EXERCISE DIRECTIONS:
Every entry that follows is to be set down exactly, with its pictures omitted.

MATERIAL FOR THE TASK:
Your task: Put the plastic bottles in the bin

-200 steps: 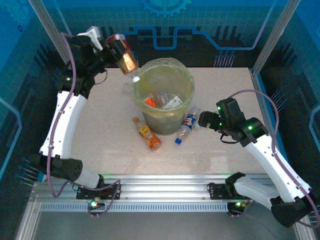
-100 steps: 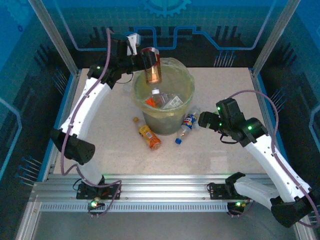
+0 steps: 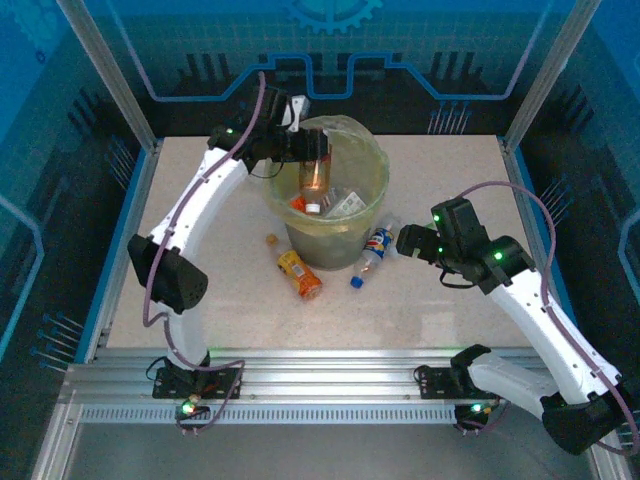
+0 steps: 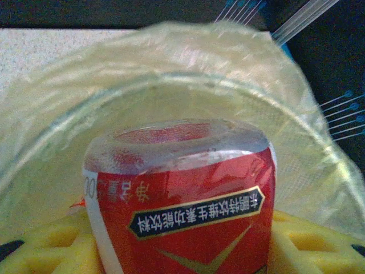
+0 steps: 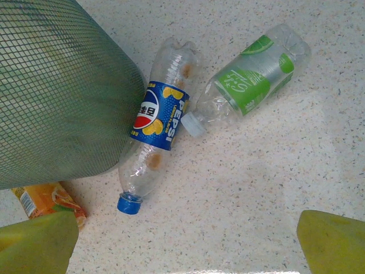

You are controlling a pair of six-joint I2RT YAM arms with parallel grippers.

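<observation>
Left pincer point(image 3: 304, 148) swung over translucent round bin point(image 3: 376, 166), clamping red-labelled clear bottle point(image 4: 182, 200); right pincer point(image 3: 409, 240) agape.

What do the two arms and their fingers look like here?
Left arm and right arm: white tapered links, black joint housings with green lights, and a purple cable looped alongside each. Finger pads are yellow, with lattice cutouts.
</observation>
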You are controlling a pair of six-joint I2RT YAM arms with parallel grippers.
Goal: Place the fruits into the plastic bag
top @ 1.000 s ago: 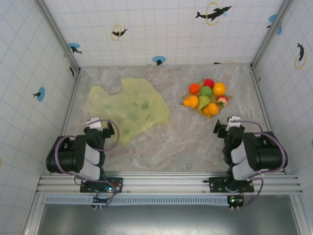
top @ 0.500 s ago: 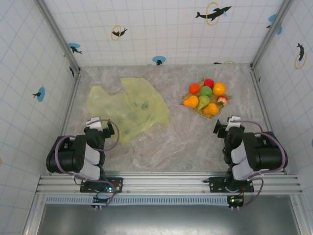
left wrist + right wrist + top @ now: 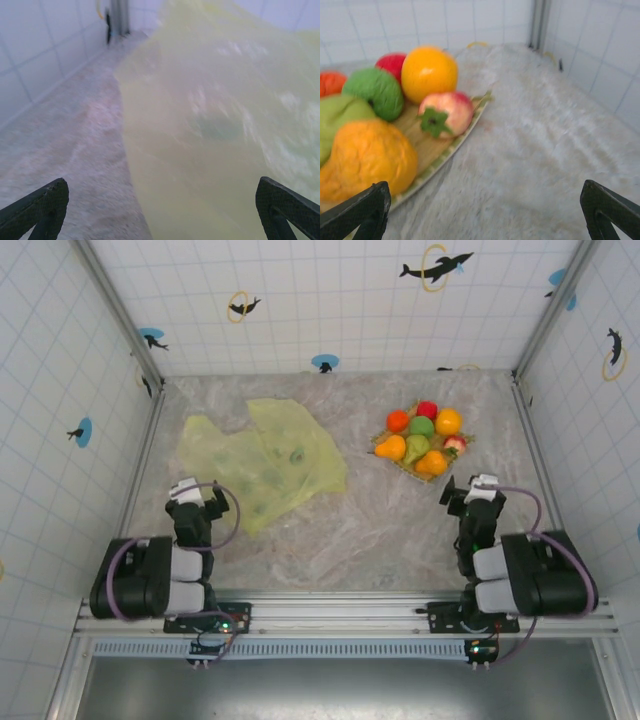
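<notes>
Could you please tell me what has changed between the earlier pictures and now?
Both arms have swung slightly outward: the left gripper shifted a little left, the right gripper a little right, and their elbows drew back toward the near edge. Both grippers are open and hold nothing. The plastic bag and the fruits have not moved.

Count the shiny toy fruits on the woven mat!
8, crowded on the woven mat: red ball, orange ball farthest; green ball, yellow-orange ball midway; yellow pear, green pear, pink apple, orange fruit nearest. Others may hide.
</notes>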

TASK OUTPUT:
Your task: Put the plastic bottles in the bin

-200 steps: 
-100 steps: 
+0 steps: 
+0 steps: 
+0 steps: 

You are controlling a pair of six-joint I2RT YAM arms with parallel grippers.

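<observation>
Left pincer point(image 3: 304, 148) swung over translucent round bin point(image 3: 376, 166), clamping red-labelled clear bottle point(image 4: 182, 200); right pincer point(image 3: 409, 240) agape.

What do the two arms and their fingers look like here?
Left arm and right arm: white tapered links, black joint housings with green lights, and a purple cable looped alongside each. Finger pads are yellow, with lattice cutouts.
</observation>
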You are controlling a pair of six-joint I2RT YAM arms with parallel grippers.
Goal: Place the fruits into the plastic bag
top @ 1.000 s ago: 
top @ 0.500 s ago: 
left wrist + right wrist + top @ now: 
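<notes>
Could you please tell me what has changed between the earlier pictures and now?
Both arms have swung slightly outward: the left gripper shifted a little left, the right gripper a little right, and their elbows drew back toward the near edge. Both grippers are open and hold nothing. The plastic bag and the fruits have not moved.

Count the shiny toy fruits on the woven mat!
8, crowded on the woven mat: red ball, orange ball farthest; green ball, yellow-orange ball midway; yellow pear, green pear, pink apple, orange fruit nearest. Others may hide.
</notes>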

This completes the answer.